[[ DATASET SECTION, beginning ]]

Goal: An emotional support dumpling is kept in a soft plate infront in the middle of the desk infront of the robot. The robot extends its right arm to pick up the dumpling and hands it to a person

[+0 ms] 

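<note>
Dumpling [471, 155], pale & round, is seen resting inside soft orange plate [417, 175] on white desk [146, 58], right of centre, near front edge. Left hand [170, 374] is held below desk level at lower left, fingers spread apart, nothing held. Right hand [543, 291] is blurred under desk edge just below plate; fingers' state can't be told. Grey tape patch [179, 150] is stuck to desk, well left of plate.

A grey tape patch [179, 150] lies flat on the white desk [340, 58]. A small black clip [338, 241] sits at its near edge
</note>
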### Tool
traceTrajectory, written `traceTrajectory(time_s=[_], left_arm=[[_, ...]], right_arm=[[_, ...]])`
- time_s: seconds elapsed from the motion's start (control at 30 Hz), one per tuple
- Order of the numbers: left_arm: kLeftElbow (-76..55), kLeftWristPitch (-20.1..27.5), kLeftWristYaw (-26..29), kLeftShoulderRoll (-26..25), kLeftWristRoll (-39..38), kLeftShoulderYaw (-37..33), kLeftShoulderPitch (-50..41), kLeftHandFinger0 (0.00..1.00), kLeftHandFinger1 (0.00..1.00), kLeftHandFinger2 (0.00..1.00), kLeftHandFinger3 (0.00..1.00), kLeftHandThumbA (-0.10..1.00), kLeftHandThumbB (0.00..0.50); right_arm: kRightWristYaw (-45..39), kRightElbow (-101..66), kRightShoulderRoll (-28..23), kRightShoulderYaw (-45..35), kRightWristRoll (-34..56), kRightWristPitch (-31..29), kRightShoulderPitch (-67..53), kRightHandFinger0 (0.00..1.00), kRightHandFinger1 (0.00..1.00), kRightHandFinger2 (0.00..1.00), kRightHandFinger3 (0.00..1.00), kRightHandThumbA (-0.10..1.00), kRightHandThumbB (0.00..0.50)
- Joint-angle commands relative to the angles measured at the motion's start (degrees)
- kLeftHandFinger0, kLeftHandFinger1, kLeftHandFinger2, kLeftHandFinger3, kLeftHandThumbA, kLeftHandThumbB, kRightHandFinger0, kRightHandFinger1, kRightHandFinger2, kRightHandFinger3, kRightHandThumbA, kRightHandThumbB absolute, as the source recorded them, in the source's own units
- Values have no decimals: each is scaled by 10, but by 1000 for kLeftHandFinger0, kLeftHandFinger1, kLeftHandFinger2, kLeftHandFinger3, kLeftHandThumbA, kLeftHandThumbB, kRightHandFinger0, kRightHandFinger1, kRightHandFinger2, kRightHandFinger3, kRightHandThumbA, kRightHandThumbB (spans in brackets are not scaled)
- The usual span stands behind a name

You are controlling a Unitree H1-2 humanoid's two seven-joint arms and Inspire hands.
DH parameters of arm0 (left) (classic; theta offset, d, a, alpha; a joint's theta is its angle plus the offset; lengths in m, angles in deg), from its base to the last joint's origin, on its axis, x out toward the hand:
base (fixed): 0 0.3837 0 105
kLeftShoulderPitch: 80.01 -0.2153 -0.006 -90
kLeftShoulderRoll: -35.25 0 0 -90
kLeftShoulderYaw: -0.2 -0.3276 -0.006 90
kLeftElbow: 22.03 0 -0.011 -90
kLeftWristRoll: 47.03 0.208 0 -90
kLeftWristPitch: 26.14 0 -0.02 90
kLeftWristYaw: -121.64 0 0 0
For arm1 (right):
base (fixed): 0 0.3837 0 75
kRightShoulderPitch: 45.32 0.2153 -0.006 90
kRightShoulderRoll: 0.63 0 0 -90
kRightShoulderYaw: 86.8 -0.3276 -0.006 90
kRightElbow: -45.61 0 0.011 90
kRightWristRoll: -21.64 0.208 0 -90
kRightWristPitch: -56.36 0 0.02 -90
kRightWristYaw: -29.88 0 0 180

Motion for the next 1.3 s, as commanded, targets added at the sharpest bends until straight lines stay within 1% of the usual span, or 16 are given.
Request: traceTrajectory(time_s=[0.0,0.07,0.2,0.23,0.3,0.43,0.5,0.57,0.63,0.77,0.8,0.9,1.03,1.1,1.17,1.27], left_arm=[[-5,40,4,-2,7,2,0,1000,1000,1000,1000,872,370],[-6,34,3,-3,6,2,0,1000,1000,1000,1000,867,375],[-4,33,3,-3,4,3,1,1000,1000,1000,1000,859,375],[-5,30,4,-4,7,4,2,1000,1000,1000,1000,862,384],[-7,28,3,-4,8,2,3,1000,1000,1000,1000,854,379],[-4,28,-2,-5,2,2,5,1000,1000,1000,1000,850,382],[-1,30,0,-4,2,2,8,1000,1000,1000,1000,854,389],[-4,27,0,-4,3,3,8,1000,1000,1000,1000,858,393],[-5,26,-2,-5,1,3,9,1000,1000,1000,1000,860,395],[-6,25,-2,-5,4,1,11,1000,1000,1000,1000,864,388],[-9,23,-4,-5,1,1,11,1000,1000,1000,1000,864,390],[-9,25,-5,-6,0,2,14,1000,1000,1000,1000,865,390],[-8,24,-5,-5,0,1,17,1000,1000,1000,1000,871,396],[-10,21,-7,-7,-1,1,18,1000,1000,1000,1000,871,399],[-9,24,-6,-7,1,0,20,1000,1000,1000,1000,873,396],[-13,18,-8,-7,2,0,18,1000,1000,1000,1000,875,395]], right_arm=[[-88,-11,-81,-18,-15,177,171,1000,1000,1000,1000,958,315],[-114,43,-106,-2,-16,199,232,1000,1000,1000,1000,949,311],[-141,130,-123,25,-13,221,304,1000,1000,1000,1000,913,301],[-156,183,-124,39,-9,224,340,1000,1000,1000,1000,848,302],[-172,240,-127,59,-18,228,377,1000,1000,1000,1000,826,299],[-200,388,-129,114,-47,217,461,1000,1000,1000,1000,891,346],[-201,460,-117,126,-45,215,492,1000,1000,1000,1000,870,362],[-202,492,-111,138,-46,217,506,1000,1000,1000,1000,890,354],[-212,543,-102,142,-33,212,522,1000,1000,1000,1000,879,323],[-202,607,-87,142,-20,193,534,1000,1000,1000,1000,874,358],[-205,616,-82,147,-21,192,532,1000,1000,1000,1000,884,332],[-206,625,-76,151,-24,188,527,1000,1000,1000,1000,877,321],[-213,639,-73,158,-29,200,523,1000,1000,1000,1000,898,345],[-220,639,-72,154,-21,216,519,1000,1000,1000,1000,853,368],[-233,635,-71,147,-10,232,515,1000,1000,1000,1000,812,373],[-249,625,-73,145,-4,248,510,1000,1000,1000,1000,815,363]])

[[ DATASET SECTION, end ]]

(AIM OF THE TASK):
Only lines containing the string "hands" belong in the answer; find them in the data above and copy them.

(EXERCISE SOLUTION):
Goal: An emotional support dumpling is kept in a soft plate infront in the middle of the desk infront of the robot. The robot extends its right arm to pick up the dumpling and hands it to a person
You are controlling a Unitree H1-2 humanoid's two seven-joint arms and Inspire hands.

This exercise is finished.